A year ago, I was in the best shape that I had been since high school (I was 37). I looked and felt great. I wasn’t at my goal but I was getting there quickly and was bound and determined to get there. At the same time, I was in the worst pain of my life. A herniated disc in my neck and surgery scheduled for 7/12. That event derailed my daily workouts cold turkey.
When I left the hospital, I was at my lowest weight since college and felt determined not to let the recovery throw my eating off. Well, life happened. I maintained for about a month and slowly, over the summer I gained about 7lbs. When the school year started, the stress started.... crazy schedules, son starting kindergarten and long days started to dampen my motivation. Then the house went on the market.... then the stress of musical season (hubby and I are music teachers) and packing and moving came along. And over the last 4 months of the school year poor planning, stress, lack of self control and motivation added another 10. Now, for several weeks I was scared to even look at the scale. Nothing fit anymore and I went back to my maternity shorts (my baby is 3) and my “fat shirts”. I got on the scale today and I am up a total of 20lbs.

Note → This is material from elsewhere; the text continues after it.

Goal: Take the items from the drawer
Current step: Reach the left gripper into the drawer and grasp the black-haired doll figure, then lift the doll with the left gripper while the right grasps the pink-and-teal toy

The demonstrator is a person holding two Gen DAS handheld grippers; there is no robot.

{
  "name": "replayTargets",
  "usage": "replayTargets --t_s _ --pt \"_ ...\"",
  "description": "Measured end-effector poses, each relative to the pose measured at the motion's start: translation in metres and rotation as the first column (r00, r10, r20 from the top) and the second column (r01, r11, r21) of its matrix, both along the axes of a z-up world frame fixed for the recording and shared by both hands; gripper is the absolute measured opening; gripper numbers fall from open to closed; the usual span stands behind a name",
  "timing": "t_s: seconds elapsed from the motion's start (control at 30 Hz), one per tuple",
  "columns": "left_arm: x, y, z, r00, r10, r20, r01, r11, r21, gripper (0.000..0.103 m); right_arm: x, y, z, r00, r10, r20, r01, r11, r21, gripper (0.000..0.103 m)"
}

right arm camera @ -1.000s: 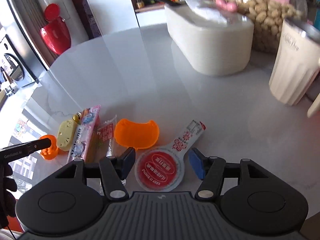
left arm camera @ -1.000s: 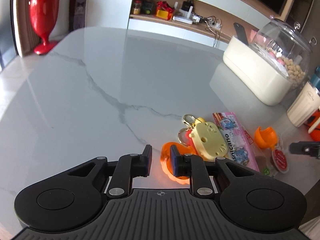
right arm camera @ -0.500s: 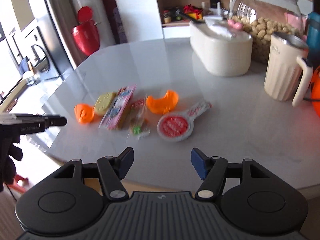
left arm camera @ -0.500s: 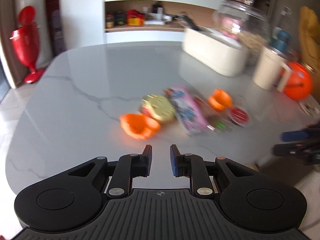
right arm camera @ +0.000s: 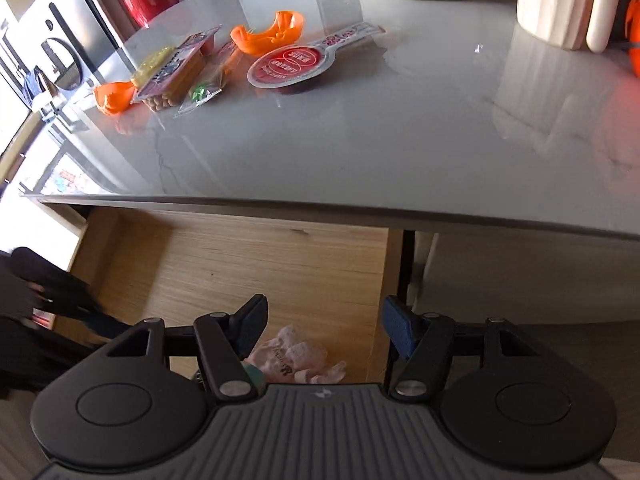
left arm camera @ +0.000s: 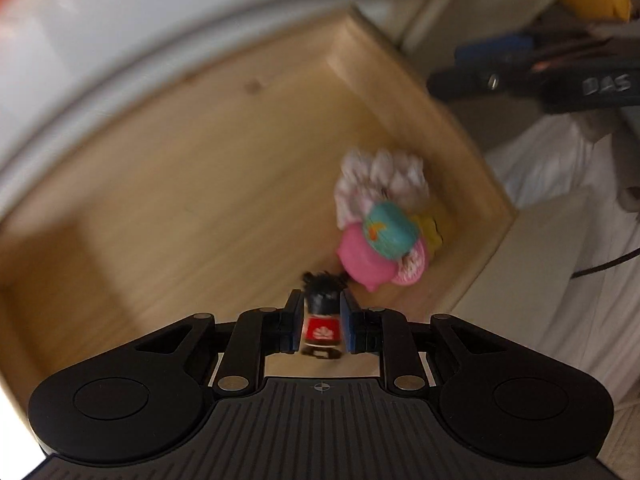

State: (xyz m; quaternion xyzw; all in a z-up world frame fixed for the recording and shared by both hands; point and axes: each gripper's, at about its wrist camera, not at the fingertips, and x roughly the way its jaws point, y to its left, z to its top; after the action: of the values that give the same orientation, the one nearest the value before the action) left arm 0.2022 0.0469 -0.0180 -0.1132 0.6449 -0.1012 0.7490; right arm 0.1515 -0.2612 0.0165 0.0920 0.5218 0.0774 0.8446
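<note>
The wooden drawer (left arm camera: 200, 200) stands pulled out under the table edge. In its right corner lie a pink toy (left arm camera: 362, 258), a teal piece (left arm camera: 390, 230), a yellow piece (left arm camera: 432, 228) and a pale pink wrapper bundle (left arm camera: 380, 178). My left gripper (left arm camera: 320, 308) points steeply down into the drawer, its jaws almost together. A small figure (left arm camera: 322, 320) with black hair and a red body shows in the narrow gap; blur hides any contact. My right gripper (right arm camera: 324, 328) hangs open over the drawer (right arm camera: 260, 264), above the wrapper bundle (right arm camera: 296, 354).
On the marble table (right arm camera: 360, 152) lie two orange shells (right arm camera: 268, 32), a red-lidded cup (right arm camera: 288, 66) and snack packs (right arm camera: 176, 72). A cream mug (right arm camera: 568, 0) stands at the back right. A gloved hand (right arm camera: 24, 296) is at the drawer's left side.
Both grippers have left the tabletop and dropped to the open drawer. The left one has swung and tilted down into it. The jaw gaps look the same.
</note>
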Motion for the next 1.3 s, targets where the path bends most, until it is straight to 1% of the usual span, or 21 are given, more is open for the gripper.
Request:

I’m angry. Frustrated. And I feel like a failure. I worked so hard for sooooooo long and I blew all that time and energy away on taking the easy and quick way out. I didn’t make ME a priority. Eating crap that sounded so wonderful ended up making me feel like a pile of *kitten*. In addition, my neck has been flaring up again and it’s caused me to have had a difficult time trying to get my head in the right place to start this journey all over again. It just seems so pointless and impossible with how my life is right now.
I know, I know.... baby steps and start with small changes.... I’ve been down this road many many times. It’s gotta be all or nothing and I need to get my unhealthy fat a$s in gear again.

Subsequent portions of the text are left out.